Stapleton David I, Lau Xianzhong, Flores Marcelo, Trieu Jennifer, Gehrig Stefan M, Chee Annabel, Naim Timur, Lynch Gordon S, Koopman René
Department of Physiology, The University of Melbourne, Melbourne, Victoria, Australia.
PLoS One. 2014 Mar 13;9(3):e91514. doi: 10.1371/journal.pone.0091514. eCollection 2014.
Duchenne muscular dystrophy (DMD) is a severe, genetic muscle wasting disorder characterised by progressive muscle weakness. DMD is caused by mutations in the dystrophin (dmd) gene resulting in very low levels or a complete absence of the dystrophin protein, a key structural element of muscle fibres which is responsible for the proper transmission of force. In the absence of dystrophin, muscle fibres become damaged easily during contraction resulting in their degeneration. DMD patients and mdx mice (an animal model of DMD) exhibit altered metabolic disturbances that cannot be attributed to the loss of dystrophin directly. We tested the hypothesis that glycogen metabolism is defective in mdx dystrophic mice.

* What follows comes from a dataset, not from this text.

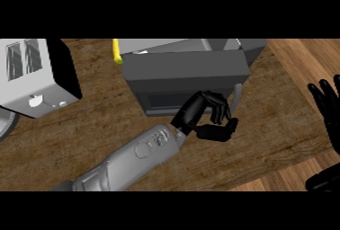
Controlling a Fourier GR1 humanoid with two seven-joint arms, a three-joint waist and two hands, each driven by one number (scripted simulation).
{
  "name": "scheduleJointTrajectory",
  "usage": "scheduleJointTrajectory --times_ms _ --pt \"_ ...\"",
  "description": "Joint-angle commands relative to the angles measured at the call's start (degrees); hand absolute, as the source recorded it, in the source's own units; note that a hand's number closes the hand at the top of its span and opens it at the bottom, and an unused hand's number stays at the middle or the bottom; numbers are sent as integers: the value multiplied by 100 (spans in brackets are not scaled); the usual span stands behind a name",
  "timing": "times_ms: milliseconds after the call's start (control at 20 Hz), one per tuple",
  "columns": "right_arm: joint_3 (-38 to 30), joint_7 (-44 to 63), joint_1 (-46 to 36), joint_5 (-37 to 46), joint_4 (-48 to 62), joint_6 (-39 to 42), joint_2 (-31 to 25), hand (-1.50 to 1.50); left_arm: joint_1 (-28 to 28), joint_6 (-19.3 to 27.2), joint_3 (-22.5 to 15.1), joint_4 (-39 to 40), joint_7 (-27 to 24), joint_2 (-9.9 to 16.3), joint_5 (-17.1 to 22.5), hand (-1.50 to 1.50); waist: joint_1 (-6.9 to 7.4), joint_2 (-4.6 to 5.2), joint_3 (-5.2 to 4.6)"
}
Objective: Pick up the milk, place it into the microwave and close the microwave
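Observation:
The dark grey microwave (189, 72) stands at the back middle of the wooden counter, its door (179, 83) against the body. No milk carton shows anywhere. A yellow strip (118, 51) sticks out at the microwave's upper left corner. My left hand (206, 117) lies against the lower right of the door, beside the thin grey handle (236, 95). Its fingers are curled and its thumb is tucked below, with nothing visible in it. My right hand (325, 108) rests open at the right edge, fingers up.
A white toaster (33, 76) stands at the back left. The rim of a plate (5, 123) shows at the left edge. A lighter wooden strip (299, 58) runs along the counter's right side.

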Motion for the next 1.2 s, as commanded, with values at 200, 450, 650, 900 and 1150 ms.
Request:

Dystrophic mdx mice had increased skeletal muscle glycogen (79%, (P<0.01)). Skeletal muscle glycogen synthesis is initiated by glycogenin, the expression of which was increased by 50% in mdx mice (P<0.0001). Glycogen synthase activity was 12% higher (P<0.05) but glycogen branching enzyme activity was 70% lower (P<0.01) in mdx compared with wild-type mice. The rate-limiting enzyme for glycogen breakdown, glycogen phosphorylase, had 62% lower activity (P<0.01) in mdx mice resulting from a 24% reduction in PKA activity (P<0.01). In mdx mice glycogen debranching enzyme expression was 50% higher (P<0.001) together with starch-binding domain protein 1 (219% higher; P<0.01). In addition, mdx mice were glucose intolerant (P<0.01) and had 30% less liver glycogen (P<0.05) compared with control mice. Subsequent analysis of the enzymes dysregulated in skeletal muscle glycogen metabolism in mdx mice identified reduced glycogenin protein expression (46% less; P<0.05) as a possible cause of this phenotype.
We identified that mdx mice were glucose intolerant, and had increased skeletal muscle glycogen but reduced amounts of liver glycogen.
杜氏肌营养不良症(DMD)是一种严重的遗传性肌肉萎缩疾病,其特征为进行性肌肉无力。DMD由肌营养不良蛋白(dmd)基因突变引起,导致肌营养不良蛋白水平极低或完全缺失,而肌营养不良蛋白是肌肉纤维的关键结构元件,负责力量的正确传递。在缺乏肌营养不良蛋白的情况下,肌肉纤维在收缩过程中容易受损,导致其退化。DMD患者和mdx小鼠(DMD的动物模型)表现出代谢紊乱,但这种紊乱不能直接归因于肌营养不良蛋白的缺失。我们检验了mdx营养不良小鼠糖原代谢存在缺陷的假设。
营养不良的mdx小鼠骨骼肌糖原增加(79%,P<0.01)。骨骼肌糖原合成由糖原素启动,mdx小鼠中糖原素的表达增加了50%(P<0.0001)。与野生型小鼠相比,mdx小鼠的糖原合酶活性高12%(P<0.05),但糖原分支酶活性低70%(P<0.01)。糖原分解的限速酶糖原磷酸化酶在mdx小鼠中的活性低62%(P<0.01),这是由于蛋白激酶A(PKA)活性降低24%所致(P<0.01)。在mdx小鼠中,糖原脱支酶表达高50%(P<0.001),淀粉结合域蛋白1高219%(P<0.01)。此外,与对照小鼠相比,mdx小鼠葡萄糖耐量受损(P<0.01),肝糖原减少30%(P<0.05)。随后对mdx小鼠骨骼肌糖原代谢失调的酶进行分析,发现糖原素蛋白表达降低(减少46%;P<0.05)可能是这种表型的一个原因。
我们发现mdx小鼠葡萄糖耐量受损,骨骼肌糖原增加,但肝糖原量减少。